When Covid hit, Efron took a much-needed break, from *everything*. He isolated in Byron Bay where he supposedly “slept on a hammock in the trees”, “dated a civilian” and “took moonlit swims with phosphorescent plankton”. However, while Efron sequestered himself in Australia, the rest of the world was still busy talking about his body.

“In July 2020, as Netflix viewers began watching Down to Earth, some commented on his ‘dad bod’ – which, to be clear, was a dad bod only relative to his lifeguard bod. The New York Post called it ‘a far cry from his ripped physique in Baywatch’; Twitter called him Daddy,” the Men’s Health article continues. As it turns out, Efron was also busy thinking about his body and spent much of the pandemic re-evaluating how he ate, slept, trained and, well, generally lived. 

“That Baywatch look, I don’t know if that’s really attainable. There’s just too little water in the skin. Like, it’s fake; it looks CGI’d,” he notes. “And that required Lasix, powerful diuretics, to achieve. So I don’t need to do that. I much prefer to have an extra, you know, 2 to 3% body fat.” Aside from taking diuretics, the actor’s Baywatch prep involved overtraining and eating the same three meals every single day. He didn’t get much sleep during that time either – if he finished filming at midnight, he’d be up again at 4am to go to the gym. 

He doesn’t want to seem like he’s complaining, but letting people know what the reality of obtaining his Baywatch body really was, is important to him. “I started to develop insomnia and I fell into a pretty bad depression, for a long time. Something about that experience burned me out. I had a really hard time recentering.

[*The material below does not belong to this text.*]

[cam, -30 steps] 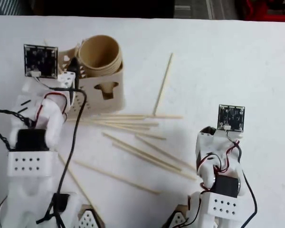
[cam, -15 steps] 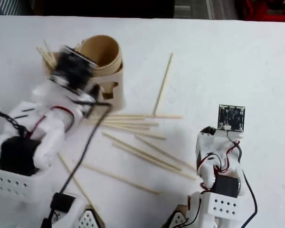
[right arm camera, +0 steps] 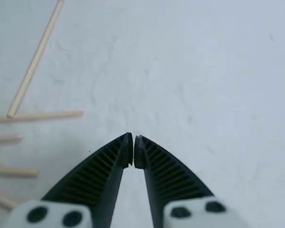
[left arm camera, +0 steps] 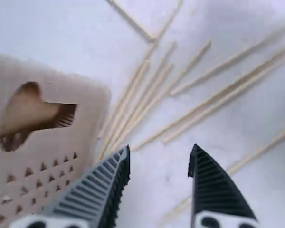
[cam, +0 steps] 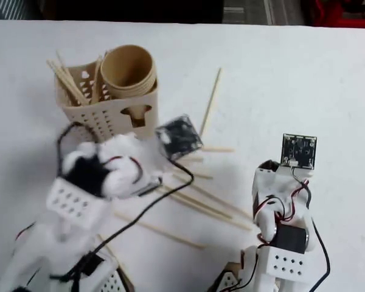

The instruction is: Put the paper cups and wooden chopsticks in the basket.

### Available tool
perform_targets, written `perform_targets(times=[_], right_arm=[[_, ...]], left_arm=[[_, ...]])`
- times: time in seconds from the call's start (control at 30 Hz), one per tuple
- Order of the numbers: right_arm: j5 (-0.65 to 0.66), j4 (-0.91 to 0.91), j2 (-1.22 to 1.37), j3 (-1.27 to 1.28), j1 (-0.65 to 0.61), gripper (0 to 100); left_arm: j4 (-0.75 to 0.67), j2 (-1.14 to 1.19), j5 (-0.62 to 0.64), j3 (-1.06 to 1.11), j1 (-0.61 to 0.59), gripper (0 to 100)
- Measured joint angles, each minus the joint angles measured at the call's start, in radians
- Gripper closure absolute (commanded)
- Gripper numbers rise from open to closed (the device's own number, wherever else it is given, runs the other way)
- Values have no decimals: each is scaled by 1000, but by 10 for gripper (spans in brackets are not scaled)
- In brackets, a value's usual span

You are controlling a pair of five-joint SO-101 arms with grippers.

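A beige perforated basket stands at the back left with stacked paper cups and several wooden chopsticks upright in it. Several loose chopsticks lie scattered on the white table in front of and to the right of it, one of them apart near the middle. My left arm leans over the pile just in front of the basket. Its gripper is open above the table, next to the basket wall, with loose chopsticks just beyond its tips. My right gripper is shut and empty over bare table.
My right arm sits at the front right, to the right of the loose sticks. In the right wrist view, chopstick ends lie off to one side. Bare white table extends to the back right.
My left arm has swung from the basket's left side across to the loose chopsticks in front of it. The right arm has stayed put.
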Motion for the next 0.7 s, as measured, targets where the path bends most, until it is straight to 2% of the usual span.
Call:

Ultimately they chalked it up to taking way too many diuretics for way too long, and it messed something up.” Six months after the film wrapped, he finally began to feel like himself again, but it wasn’t until his forced lockdown in Australia that he really started to rethink his approach to fitness. 

“At one point, that was a dream of mine – what it would be like to not have to be in shape all the time. What if I just say, ‘Fu*k it’, and let myself go? So I tried it, and I was successful. And for all the reasons I thought it would be incredible, I was just miserable. My body would not feel healthy; I just didn’t feel alive. I felt bogged down and slow.

“I enjoy pushing myself and really laying it all out, to the point where I kind of have to do it. Otherwise I don’t feel like myself,” he adds. He wanted to keep training, but more mindfully. Now he foam rolls, stretches, does yoga and can be heard extolling the virtues of the Wim Hof method to anyone who will listen. He also mostly keeps to himself (where possible, at least). Large crowds intimidate Efron, who tends to just avoid such situations altogether. His “welcoming face” and approachable nature, mean fans regularly come up to him, but it’s not a part of the job he likes all that much. “I just don’t go out. People in large groups, it triggers my agoraphobia,” he admits.

For a man that rarely uses social media (except for work), Efron is remarkably forthcoming in his confessions. Little is off the table and his directness when discussing topics such as depression is a welcome change to the usual air of secrecy that clouds such heart-to-hearts. We’ve made huge progress in recent years, but the stigma surrounding men’s mental health sadly remains. 

That said, Efron’s candour at talking about such personal issues, without judgement or shame, is a massive step in the right direction as it helps to normalise those same conversations in everyday life too. Even in the short time since Efron rose to fame, societal perceptions of “masulinity” have shifted greatly, and while many fans still look to him as a beacon of strength and virility, it is the ease with which he admits his humanity that people now value, far more than his like, totally ripped bod. 

As many other celebrities can attest, stardom and affluence don’t exempt you from the pitfalls of mental health – that is an unfortunate part of the human condition – and one only open, honest conversation can really help destigmatise.